I voted for photos because I loved the name or the name matched one of my kids (Max and Sophia), because of the photo concept even if not a great photo, because it made me go awww. I didn't even think about the quality of the photography, in terms of capture, sharpness, light balance, depth of field, and composition. I save that for actual photography contests.


----------



## fishhead (Nov 18, 2013)

I was glad you could vote for as many as you wanted since there were so many photos I liked for various reasons. 

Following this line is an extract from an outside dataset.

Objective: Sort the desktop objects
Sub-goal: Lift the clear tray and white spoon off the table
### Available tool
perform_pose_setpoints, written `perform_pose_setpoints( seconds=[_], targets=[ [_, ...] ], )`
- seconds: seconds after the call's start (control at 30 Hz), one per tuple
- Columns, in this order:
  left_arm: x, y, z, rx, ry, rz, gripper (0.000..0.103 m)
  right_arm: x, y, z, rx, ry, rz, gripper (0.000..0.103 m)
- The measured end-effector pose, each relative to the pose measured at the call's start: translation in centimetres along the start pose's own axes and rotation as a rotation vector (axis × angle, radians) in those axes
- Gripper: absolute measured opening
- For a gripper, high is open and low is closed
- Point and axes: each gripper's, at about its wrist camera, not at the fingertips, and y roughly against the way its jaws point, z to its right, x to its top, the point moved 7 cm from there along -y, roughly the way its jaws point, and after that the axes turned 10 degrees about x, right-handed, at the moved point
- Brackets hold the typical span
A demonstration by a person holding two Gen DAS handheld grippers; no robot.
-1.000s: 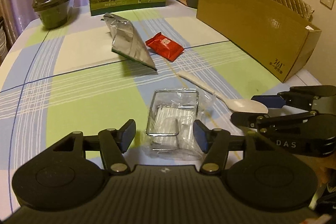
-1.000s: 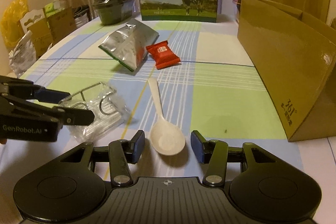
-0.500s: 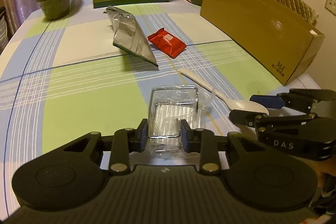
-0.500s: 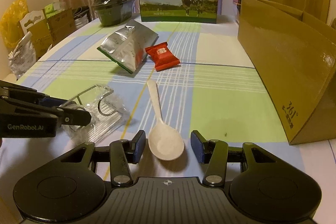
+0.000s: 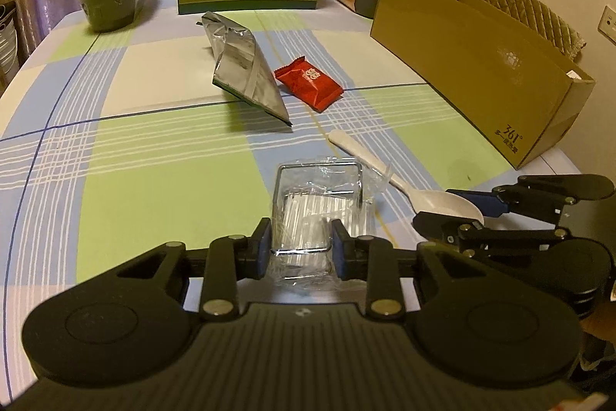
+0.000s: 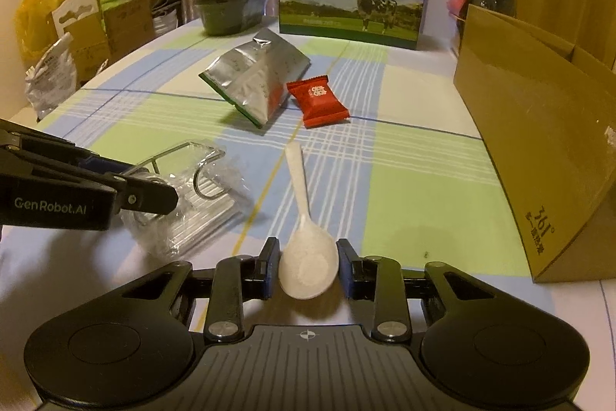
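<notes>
The left gripper is clamping its jaws on the crinkly, light plastic-wrapped wire holder, likely slippery; the right gripper is closing around the stiff white spoon, bowl between its jaws, contact unclear. Both are lying on the surface near its front edge, open room ahead toward the cardboard box

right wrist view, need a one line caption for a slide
Right gripper closed around the bowl of a white spoon on the checked tablecloth, beside an open cardboard box.
</notes>
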Motion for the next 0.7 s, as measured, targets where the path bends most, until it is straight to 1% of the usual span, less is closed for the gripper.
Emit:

Thanks for doing this contest, LarryT, it is fun seeing all the creative ways people got holiday photos. It was also fun making the setting for Princess P. P. (we've been having fun taking photos of her in general, so this was a nice excuse for more of that). Also thanks for the generous prizes.


----------



## TheSmellyHedgie (Sep 26, 2013)

So many cute pictures  I love voting for the cute little hedgies!


----------



## AnnabellasMomma (Oct 30, 2012)

Sorry for the comment, I was having a very off day, and I went to go look at the cute pictures to cheer me up and it just erked me, it wasn't a shot at anyone in particular.


----------



## LarryT (May 12, 2009)

The winners for the 2013 Christmas contest have been posted! Thanks to all that entered and made this our best contest yet. 
http://www.carolinastormhedgehogs.com/christmas-contest-2013.html


----------



## shetland (Sep 2, 2008)

I again want to thank Larry for sponsoring this contest and all the other contests that he sponsors throughout the year. He is so generous in his personal time and in the gifts he offers to entrants. Because I cannot be owned by a hedgie due to geography, I especially enjoy each and every picture submitted in the contests. I also would like to thank the judges for their impossible task. Finally, thank you to the entrants for allowing me to view your fabulous hedgies.


----------